Since the last significant change in data protection laws in the UK and Europe, the world of information technology has experienced a paradigm shift. Who would have thought we would be holding, sharing and viewing so much personal information, with access to encyclopaedic quantities of personal data, truly at the touch of a button?
Getting it wrong could be costly in terms of reputation, lost business, and now, credible financial penalties of €20m or 4% of worldwide annual turnover, whichever is the greatest.
The EU General Data Protection Regulation (“GDPR”) is a belated overhaul of the European data protection legislation, which will make firms “processing” or “controlling” personal data make wholesale changes to the way in which this data is identified, stored, protected and destroyed.
What firms will be subject to GDPR?
In short, all firms will be subject to GDPR, if those firms are “Controllers” or “Processors” of personal data. To clarify, Controllers are “the natural or legal person, public authority, agency or other body which, alone or jointly with others, determines the purposes and means of the processing of personal data” Processors are defined as, “natural or legal person, public authority, agency or other body which processes personal data on behalf of the controller.”
What do firms need to do?
The UK’s Information Commissioner’s Office (“ICO”) has put together a useful outline of the steps organisations need to take to become compliant.
Firms should make sure that decision-makers and key people in their organisation are aware that the law is changing to the GDPR. They need to appreciate the impact this is likely to have, which could be significant in terms of operations and cost.
Firms should document what personal data they hold, where it came from and who it is shared with. This may involve an information audit across the organisation or within particular business areas.
Firms should review their current privacy notices and put a plan in place for making any necessary changes in time for GDPR implementation.
Firms should check their procedures to ensure they cover all the rights that individuals have, including how firms would delete personal data or provide data electronically and in a commonly used format.
The GDPR includes the following rights for individuals:
- the right to be informed;
- the right of access;
- the right to rectification;
- the right to erasure;
- the right to restrict processing;
- the right to data portability;
- the right to object; and
- the right not to be subject to automated decision-making including
Firms should update your procedures and plan how you will handle requests to take account of the new rules:
- In most cases, firms will not be able to charge for complying with a request.
- Firms will have a month to comply, rather than the current 40 days.
- Firms can refuse or charge for requests that are manifestly unfounded or excessive.
- If firms refuse a request, they must tell the individual why and that they have the right to complain to the supervisory authority and to a judicial remedy. Firms must do this without undue delay and at the latest, within one month.
Firms should identify the lawful basis for their processing activity in the GDPR, document it and update their privacy notice to explain it.
Firms should review how they seek, record and manage consent and whether they need to make any changes. Refresh existing consents now if they don’t meet the GDPR standard.

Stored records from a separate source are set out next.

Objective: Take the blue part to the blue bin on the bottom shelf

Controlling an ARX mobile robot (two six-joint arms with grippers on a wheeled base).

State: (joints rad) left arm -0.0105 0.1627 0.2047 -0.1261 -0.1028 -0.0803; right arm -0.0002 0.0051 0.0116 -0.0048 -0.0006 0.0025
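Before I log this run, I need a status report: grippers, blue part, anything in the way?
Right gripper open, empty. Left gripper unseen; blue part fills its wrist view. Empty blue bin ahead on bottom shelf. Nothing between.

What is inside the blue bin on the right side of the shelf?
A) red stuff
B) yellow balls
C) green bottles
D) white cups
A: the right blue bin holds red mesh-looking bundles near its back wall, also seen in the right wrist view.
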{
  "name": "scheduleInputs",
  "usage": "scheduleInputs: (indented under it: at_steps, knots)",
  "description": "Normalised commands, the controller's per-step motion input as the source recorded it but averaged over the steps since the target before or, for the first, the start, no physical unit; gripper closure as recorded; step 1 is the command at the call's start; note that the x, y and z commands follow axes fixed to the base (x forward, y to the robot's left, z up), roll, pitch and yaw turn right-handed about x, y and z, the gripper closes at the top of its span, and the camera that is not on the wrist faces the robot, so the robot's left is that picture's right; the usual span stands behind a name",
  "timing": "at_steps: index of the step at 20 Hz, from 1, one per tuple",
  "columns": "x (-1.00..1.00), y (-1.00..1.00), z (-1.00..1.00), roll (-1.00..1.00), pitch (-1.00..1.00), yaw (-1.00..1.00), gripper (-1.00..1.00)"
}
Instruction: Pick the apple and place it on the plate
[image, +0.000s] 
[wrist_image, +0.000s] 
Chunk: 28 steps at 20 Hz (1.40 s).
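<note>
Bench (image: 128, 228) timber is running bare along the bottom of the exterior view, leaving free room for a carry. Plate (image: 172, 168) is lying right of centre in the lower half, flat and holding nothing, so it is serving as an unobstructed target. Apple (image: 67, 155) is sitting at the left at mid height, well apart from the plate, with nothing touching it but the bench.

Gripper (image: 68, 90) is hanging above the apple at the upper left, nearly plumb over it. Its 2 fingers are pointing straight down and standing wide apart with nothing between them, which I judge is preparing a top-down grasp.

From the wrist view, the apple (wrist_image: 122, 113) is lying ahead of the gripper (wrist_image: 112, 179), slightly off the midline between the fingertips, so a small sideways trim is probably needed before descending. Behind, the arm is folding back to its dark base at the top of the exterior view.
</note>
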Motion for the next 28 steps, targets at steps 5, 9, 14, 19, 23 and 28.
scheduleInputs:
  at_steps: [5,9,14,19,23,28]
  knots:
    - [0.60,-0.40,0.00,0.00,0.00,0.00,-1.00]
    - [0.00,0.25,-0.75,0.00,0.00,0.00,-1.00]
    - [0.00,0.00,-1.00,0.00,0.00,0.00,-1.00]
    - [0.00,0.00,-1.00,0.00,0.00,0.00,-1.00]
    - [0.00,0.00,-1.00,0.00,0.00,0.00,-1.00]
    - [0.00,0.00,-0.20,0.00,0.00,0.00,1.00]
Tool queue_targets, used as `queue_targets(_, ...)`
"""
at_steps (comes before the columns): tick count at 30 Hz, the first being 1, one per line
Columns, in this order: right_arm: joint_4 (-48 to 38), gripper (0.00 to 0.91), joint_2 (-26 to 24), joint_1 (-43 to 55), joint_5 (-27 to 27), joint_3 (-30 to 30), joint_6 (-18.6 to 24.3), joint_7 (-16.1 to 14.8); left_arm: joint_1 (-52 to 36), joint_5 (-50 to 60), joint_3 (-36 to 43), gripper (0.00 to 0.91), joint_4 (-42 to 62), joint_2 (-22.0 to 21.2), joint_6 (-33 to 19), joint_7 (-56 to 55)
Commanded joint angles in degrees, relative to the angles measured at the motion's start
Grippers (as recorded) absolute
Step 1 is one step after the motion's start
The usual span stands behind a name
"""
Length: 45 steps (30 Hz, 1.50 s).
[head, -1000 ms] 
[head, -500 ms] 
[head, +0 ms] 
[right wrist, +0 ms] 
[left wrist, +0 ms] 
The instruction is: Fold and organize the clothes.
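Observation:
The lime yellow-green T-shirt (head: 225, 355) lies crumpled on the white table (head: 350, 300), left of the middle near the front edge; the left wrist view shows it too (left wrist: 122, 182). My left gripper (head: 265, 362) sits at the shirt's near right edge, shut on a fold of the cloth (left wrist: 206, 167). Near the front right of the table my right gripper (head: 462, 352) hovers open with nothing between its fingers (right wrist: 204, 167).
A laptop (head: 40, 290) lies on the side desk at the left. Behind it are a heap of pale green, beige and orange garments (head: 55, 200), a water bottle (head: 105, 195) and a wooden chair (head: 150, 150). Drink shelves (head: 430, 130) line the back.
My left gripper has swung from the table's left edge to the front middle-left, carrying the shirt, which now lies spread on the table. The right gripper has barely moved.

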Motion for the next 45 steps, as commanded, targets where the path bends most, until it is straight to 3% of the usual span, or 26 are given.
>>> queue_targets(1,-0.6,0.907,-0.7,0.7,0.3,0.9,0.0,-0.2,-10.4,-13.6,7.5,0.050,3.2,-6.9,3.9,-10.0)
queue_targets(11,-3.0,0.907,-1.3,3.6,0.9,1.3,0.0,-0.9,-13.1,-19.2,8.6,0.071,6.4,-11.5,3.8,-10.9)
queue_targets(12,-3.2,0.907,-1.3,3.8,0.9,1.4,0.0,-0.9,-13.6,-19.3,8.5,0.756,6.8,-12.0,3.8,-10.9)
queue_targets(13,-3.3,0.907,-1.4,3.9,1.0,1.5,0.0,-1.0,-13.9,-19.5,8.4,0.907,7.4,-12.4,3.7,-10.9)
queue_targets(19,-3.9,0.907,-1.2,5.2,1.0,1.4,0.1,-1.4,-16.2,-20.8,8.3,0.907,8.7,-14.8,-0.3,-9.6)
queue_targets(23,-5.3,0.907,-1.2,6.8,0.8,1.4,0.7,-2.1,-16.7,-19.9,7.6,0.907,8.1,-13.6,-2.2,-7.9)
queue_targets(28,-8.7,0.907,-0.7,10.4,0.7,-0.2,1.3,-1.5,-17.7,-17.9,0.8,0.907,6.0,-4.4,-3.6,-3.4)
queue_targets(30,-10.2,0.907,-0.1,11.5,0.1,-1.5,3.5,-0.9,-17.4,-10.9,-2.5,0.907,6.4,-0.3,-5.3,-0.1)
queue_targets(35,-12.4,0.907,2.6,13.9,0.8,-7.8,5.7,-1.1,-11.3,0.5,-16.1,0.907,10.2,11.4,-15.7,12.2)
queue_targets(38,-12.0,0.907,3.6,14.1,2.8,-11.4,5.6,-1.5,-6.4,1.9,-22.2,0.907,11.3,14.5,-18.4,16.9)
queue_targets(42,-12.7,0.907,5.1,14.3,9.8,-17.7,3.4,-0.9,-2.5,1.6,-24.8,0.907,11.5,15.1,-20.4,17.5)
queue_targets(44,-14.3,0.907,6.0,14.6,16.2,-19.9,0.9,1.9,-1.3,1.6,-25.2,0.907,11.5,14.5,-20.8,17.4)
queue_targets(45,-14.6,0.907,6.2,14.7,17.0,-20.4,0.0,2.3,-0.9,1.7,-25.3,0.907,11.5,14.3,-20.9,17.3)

Firms should start thinking now about whether they need to put systems in place to verify individuals’ ages and to obtain parental or guardian consent for any data processing activity.
Firms should make sure they have the right procedures in place to detect, report and investigate a personal data breach.
GDPR makes privacy by design an express legal requirement, under the term ‘data protection by design and by default’. It also makes PIAs – referred to as ‘Data Protection Impact Assessments’ or DPIAs – mandatory in certain circumstances.
Firms should designate someone to take responsibility for data protection compliance and assess where this role will sit within the organisation’s structure and governance arrangements.
If a firm’s organisation operates in more than one EU member state, it should determine its lead data protection supervisory authority and document this.